Their first statement, Blueprint for a Living Continent, set out what it believed were the key changes that needed to be made to deliver a sustainable future for our continent and its people. The Group emphasised the need to:
- Clarify water property rights and the obligations associated with those rights to give farmers some certainty and to enable water to be recovered for the environment.
- Restore environmental flows to stressed rivers, such as the River Murray and its tributaries.

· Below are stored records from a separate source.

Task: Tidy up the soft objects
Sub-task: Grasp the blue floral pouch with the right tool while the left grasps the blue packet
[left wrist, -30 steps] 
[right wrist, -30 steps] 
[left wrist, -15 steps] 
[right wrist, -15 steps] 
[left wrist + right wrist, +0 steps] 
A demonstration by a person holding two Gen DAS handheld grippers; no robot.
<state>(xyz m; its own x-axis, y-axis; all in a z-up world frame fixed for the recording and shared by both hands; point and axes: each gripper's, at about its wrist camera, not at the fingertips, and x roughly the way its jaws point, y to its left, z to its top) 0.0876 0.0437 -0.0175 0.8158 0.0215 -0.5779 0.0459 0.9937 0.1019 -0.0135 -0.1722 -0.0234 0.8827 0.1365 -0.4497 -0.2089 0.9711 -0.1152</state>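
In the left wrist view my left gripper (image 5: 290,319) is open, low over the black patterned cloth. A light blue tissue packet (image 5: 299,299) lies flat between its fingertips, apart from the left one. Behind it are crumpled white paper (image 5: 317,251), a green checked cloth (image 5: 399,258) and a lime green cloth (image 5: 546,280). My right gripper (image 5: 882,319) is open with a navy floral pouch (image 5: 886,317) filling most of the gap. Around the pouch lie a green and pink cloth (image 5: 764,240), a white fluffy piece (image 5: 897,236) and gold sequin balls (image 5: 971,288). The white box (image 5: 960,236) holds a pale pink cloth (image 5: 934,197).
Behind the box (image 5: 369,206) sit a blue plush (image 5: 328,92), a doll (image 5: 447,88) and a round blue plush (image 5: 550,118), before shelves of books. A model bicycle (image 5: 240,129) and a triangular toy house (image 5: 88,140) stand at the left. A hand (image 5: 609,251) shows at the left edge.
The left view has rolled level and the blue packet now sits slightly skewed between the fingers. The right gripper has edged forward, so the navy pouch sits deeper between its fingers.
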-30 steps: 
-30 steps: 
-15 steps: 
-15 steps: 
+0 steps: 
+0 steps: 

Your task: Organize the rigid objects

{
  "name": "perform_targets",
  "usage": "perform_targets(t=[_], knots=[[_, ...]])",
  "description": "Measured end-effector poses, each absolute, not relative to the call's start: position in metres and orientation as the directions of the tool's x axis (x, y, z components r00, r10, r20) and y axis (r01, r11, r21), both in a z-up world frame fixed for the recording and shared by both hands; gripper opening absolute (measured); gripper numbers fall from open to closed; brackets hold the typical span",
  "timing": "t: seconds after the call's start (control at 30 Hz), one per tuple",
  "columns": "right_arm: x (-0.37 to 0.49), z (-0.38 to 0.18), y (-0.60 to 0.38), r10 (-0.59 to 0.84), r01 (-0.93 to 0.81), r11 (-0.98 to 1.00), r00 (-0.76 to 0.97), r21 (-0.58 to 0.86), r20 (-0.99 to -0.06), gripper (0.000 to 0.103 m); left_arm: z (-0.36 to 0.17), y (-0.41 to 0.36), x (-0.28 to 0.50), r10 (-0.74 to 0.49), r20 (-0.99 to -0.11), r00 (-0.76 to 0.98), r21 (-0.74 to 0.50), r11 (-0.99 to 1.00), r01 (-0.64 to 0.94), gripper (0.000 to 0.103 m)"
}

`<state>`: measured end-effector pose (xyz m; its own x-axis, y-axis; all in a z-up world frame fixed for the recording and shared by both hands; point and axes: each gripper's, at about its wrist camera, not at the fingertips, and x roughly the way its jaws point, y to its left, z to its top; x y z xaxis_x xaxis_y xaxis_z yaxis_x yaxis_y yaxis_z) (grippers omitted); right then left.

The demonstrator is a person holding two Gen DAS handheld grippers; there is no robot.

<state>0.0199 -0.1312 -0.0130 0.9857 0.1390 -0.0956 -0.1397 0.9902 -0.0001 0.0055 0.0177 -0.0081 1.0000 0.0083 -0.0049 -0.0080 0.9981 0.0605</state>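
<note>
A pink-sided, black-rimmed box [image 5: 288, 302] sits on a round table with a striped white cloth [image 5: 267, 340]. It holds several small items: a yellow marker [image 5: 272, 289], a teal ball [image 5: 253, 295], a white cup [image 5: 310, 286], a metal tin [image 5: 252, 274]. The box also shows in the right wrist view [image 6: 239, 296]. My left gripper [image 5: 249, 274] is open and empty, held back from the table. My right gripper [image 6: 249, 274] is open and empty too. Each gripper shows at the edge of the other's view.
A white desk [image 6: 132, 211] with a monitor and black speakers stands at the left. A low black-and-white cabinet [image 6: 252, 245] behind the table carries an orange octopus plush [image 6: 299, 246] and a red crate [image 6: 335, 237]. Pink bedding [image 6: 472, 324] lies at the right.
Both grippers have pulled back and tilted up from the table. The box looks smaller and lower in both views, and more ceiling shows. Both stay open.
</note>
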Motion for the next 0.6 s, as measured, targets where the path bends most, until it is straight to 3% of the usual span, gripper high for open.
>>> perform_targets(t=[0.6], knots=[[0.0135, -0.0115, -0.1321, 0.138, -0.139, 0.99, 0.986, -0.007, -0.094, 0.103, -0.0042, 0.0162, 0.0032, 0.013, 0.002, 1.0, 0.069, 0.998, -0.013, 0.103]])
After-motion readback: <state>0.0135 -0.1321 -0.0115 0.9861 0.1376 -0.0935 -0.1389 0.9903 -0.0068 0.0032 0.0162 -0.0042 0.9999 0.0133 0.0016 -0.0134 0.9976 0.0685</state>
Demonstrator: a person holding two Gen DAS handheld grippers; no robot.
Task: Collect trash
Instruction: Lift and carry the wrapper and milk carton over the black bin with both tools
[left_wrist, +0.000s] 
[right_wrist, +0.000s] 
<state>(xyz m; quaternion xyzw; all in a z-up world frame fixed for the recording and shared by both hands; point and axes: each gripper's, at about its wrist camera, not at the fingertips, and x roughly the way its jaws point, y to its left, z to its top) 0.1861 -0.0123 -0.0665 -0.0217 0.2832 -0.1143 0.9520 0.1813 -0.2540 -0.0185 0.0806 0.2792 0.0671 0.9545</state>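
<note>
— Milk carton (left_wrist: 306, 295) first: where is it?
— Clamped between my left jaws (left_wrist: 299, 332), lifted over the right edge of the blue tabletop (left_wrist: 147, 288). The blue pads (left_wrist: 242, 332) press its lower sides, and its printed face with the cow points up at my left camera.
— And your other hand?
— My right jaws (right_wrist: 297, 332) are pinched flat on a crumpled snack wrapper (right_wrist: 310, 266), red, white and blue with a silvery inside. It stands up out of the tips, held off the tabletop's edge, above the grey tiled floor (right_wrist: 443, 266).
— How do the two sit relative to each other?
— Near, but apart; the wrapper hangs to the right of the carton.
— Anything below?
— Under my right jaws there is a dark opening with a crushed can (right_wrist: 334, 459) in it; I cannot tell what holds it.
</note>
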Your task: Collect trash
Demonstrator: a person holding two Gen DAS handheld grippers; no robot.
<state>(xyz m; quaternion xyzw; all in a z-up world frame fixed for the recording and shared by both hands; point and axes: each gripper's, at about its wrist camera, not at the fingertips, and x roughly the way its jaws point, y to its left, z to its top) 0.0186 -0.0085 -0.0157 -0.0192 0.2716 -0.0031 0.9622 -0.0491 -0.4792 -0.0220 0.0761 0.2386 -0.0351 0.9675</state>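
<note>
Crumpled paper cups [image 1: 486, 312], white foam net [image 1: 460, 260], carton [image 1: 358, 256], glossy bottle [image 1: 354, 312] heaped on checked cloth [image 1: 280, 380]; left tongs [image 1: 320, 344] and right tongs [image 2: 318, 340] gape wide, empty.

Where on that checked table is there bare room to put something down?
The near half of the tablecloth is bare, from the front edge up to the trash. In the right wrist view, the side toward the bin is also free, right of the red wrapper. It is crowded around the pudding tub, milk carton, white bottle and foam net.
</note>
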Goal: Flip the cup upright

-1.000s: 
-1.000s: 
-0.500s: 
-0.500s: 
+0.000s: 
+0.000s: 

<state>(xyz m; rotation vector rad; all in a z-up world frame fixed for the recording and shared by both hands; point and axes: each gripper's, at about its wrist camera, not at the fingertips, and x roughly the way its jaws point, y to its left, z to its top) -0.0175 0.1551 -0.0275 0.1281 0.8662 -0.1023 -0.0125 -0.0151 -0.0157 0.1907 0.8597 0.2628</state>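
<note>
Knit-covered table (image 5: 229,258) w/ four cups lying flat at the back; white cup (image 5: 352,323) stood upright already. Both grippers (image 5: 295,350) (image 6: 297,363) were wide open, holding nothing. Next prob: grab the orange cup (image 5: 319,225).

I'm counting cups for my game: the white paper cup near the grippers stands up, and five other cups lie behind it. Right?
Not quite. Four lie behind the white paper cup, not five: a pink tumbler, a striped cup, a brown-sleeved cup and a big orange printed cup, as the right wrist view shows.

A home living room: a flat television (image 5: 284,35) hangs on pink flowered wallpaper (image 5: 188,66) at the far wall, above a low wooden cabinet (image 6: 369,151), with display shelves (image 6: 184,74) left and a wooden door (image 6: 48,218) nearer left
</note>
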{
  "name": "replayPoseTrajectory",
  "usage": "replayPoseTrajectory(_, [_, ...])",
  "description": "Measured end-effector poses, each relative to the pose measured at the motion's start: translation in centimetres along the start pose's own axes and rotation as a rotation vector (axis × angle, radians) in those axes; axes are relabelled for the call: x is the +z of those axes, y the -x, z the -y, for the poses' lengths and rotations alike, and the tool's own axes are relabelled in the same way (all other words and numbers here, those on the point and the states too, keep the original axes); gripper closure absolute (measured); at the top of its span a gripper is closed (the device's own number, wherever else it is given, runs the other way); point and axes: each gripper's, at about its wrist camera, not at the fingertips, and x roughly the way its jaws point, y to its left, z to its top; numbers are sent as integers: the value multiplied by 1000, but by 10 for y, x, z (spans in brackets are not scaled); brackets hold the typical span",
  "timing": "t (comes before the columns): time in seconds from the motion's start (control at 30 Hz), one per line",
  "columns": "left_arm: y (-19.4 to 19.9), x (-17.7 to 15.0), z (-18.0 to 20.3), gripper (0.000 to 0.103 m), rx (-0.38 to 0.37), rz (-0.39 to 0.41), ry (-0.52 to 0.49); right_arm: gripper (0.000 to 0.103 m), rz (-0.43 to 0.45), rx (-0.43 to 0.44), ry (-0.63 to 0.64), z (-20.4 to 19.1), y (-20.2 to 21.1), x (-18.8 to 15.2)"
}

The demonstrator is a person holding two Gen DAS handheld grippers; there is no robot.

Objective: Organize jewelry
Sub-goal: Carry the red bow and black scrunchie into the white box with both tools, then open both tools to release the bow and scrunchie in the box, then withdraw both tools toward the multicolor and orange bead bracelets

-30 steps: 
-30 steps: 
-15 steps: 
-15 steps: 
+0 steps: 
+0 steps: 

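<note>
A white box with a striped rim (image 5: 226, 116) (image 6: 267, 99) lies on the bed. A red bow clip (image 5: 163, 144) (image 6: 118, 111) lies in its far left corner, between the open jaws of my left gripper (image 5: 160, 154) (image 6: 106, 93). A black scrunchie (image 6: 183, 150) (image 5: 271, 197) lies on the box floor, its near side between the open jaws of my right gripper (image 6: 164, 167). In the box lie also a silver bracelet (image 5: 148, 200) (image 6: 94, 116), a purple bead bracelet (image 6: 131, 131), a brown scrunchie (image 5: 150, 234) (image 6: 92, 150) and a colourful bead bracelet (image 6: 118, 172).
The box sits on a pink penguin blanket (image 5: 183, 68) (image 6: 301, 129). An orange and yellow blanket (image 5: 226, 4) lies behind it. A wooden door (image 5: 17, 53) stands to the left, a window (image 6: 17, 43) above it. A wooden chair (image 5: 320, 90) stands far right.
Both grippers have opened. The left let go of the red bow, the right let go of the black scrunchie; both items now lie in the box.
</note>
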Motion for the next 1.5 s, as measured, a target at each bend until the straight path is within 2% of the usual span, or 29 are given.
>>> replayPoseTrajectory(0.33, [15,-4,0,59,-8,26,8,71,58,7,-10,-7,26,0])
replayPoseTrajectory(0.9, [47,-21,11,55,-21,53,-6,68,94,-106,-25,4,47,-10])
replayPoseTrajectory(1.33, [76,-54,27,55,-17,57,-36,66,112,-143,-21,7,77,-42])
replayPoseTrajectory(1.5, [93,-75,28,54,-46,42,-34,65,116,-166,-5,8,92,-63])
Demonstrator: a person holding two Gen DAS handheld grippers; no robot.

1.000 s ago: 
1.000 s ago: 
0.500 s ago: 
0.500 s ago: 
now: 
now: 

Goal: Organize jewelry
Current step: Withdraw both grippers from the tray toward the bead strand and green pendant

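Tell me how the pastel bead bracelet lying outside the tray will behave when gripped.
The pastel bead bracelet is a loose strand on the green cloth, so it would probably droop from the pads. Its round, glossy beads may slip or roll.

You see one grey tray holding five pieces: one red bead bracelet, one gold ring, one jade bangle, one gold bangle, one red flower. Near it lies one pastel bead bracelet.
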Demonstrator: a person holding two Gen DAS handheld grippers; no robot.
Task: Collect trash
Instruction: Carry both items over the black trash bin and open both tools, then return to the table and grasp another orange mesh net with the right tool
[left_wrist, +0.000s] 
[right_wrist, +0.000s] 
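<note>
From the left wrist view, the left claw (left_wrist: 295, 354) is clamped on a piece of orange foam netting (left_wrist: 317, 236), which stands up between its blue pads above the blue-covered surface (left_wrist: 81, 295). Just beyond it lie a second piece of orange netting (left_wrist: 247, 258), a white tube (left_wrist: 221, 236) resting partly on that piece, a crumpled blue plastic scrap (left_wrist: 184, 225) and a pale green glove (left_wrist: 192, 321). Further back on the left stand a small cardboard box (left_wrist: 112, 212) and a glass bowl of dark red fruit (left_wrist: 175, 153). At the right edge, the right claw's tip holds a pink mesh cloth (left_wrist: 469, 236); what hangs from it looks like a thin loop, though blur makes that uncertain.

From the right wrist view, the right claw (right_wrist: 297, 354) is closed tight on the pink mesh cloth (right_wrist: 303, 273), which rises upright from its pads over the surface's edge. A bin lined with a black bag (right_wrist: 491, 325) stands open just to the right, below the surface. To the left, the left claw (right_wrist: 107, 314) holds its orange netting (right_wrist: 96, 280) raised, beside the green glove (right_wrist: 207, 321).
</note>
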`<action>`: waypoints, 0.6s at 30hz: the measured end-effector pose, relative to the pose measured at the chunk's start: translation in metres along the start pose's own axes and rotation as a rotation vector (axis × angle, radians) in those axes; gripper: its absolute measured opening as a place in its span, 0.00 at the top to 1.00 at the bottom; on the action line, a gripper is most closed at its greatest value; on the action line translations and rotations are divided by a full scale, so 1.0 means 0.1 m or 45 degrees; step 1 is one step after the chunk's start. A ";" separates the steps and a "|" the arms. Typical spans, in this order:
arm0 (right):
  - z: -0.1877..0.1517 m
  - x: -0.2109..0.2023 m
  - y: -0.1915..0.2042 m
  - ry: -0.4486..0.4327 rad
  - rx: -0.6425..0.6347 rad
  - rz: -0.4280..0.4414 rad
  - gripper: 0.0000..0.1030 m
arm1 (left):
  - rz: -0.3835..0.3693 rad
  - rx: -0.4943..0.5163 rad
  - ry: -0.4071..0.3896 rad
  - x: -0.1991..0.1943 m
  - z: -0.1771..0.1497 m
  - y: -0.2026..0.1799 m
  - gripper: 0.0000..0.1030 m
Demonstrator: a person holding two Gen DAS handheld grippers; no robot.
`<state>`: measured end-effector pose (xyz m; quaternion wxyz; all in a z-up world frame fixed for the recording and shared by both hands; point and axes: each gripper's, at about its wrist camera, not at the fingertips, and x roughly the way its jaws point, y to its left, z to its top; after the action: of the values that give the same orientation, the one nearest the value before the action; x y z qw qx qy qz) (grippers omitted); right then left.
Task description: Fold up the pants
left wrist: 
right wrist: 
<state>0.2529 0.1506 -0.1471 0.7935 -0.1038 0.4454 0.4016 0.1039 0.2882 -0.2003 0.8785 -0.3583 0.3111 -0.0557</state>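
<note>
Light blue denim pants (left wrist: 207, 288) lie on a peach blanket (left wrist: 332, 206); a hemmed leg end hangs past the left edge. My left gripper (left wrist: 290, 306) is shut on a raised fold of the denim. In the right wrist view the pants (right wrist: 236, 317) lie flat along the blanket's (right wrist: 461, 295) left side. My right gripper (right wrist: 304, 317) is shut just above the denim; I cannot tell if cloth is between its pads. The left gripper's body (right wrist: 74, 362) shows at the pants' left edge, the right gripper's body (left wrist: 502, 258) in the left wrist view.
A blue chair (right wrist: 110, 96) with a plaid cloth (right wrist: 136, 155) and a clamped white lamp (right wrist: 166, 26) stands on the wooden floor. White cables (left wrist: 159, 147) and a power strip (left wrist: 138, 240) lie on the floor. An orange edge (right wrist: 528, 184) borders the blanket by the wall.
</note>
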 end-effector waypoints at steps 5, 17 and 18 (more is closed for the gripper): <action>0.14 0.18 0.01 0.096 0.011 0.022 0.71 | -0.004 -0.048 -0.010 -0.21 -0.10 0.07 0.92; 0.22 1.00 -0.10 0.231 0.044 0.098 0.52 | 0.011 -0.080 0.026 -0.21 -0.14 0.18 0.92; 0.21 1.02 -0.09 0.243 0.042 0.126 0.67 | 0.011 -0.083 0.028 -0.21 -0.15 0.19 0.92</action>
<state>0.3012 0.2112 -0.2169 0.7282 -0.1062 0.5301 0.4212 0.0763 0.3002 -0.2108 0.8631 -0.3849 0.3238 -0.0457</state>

- Immediately end broad scale land clearing of remnant native vegetation and assist rural communities with adjustment. This provides fundamental benefits to water quality, prevention of salinity, prevention of soil loss and conservation of biodiversity.
- Pay farmers for environmental services (clean water, fresh air, healthy soils). Where we expect farmers to maintain land in a certain way that is above their duty of care, we should pay them to provide those services on behalf of the rest of Australia.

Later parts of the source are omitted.